Oh really? Because I didn’t even comment just made a few downvotes and was immediately called out as a “fan girl”. Which I’ve gathered is not a compliment

It's pretty noticeable when someone new comes here and just starts downvoting.  It shows a lack of good netiquette.  It's also almost a sure sign of someone is here not to engage, but use "popularity points" to cause a disruption.    This isn't our first rodeo, as they say.  I do think you are the first person other than Ken that has had the balls to try and defend Lori Alexander, though.   Oh wait..there was cabinetman (We have to move the feminists have found us!) :rolleyes:

You seem to be engaging now (I'm still some pages behind on this thread) which probably would have been the place to start vs the downvoting.  Future information in case you decide to join another forum at some point.
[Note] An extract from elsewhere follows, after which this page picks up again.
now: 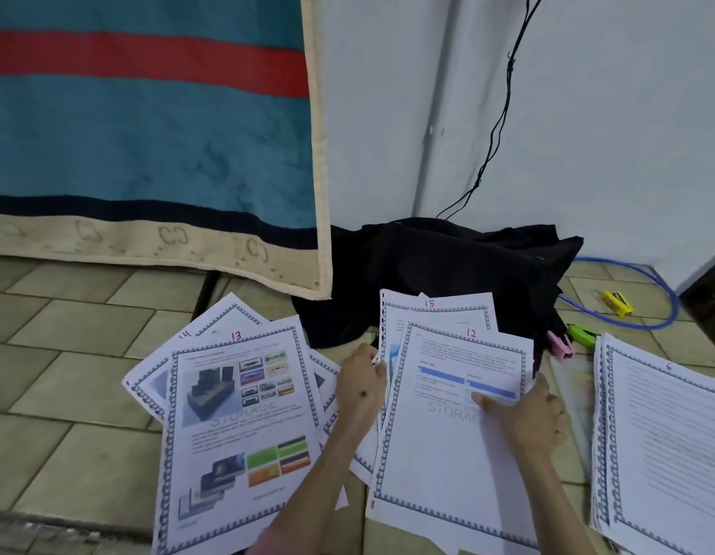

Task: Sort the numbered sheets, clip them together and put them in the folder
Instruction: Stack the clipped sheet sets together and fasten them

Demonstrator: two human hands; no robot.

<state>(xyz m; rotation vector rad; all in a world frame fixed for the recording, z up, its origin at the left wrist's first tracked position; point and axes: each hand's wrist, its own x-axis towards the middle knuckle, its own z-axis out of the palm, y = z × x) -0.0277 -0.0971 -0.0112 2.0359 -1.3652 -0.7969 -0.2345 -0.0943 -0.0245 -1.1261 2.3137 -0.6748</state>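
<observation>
Numbered sheets with blue borders lie spread on the tiled floor. Sheet 13 (239,430) lies on the left over sheet 14 (187,338). Sheet 12 (448,430) lies in the middle over sheet 15 (432,310). My left hand (360,390) grips the left edge of the middle sheets, fingers curled behind them. My right hand (528,418) pinches sheet 12 at its right edge, thumb on top of the page. A neater stack of sheets (664,446) lies at the right. Pink (561,344) and green (582,334) clips lie behind it. I see no folder.
A black cloth bag (448,274) sits against the white wall behind the sheets, with a black cable (504,106) running up. A teal and red blanket (147,134) hangs at the left. A blue hose loop (644,298) and a yellow object (617,303) lie at the right.
</observation>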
7 hours ago, Jessesgirl25 said:

Well I didn’t see it. Forgive me for not being on her page 24/7! Gee, guess I’m not a leg humper.

As I said, I'm still catching up on this thread, so I'm not sure if someone has posted this for you yet or not, but here is the thread we had at the time Lori deleted the suicide hotline number.  You can see the screenshot of the original plea for help on there as well as what followed.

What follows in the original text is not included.